== PROBLEM DETAILS ==
Reproduce the listing exactly, so that no line differs from the original.
--- SUPPLIED DATA Enclosed Below ---
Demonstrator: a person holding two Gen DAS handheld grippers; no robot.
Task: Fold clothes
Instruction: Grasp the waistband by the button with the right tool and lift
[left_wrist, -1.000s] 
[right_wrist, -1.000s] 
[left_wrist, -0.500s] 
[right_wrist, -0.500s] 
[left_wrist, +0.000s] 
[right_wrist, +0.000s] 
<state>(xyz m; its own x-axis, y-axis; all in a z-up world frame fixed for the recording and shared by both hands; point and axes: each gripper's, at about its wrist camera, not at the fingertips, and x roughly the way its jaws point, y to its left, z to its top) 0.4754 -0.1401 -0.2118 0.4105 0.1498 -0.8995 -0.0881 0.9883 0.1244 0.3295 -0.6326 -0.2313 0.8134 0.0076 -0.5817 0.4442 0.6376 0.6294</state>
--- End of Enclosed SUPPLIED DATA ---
== RESULT FOR THIS TASK ==
Demonstrator: a person holding two Gen DAS handheld grippers; no robot.
Task: Fold clothes
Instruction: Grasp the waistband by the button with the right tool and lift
[left_wrist, -1.000s] 
[right_wrist, -1.000s] 
[left_wrist, -0.500s] 
[right_wrist, -0.500s] 
[left_wrist, +0.000s] 
[right_wrist, +0.000s] 
<state>(xyz m; its own x-axis, y-axis; all in a z-up world frame fixed for the recording and shared by both hands; point and axes: each gripper's, at about its wrist camera, not at the fingertips, and x roughly the way its jaws point, y to its left, z to its top) 0.4754 -0.1401 -0.2118 0.4105 0.1498 -0.8995 -0.0881 0.9883 0.1244 0.3295 -0.6326 -0.2313 0.8134 0.0076 -0.5817 0.4442 0.6376 0.6294</state>

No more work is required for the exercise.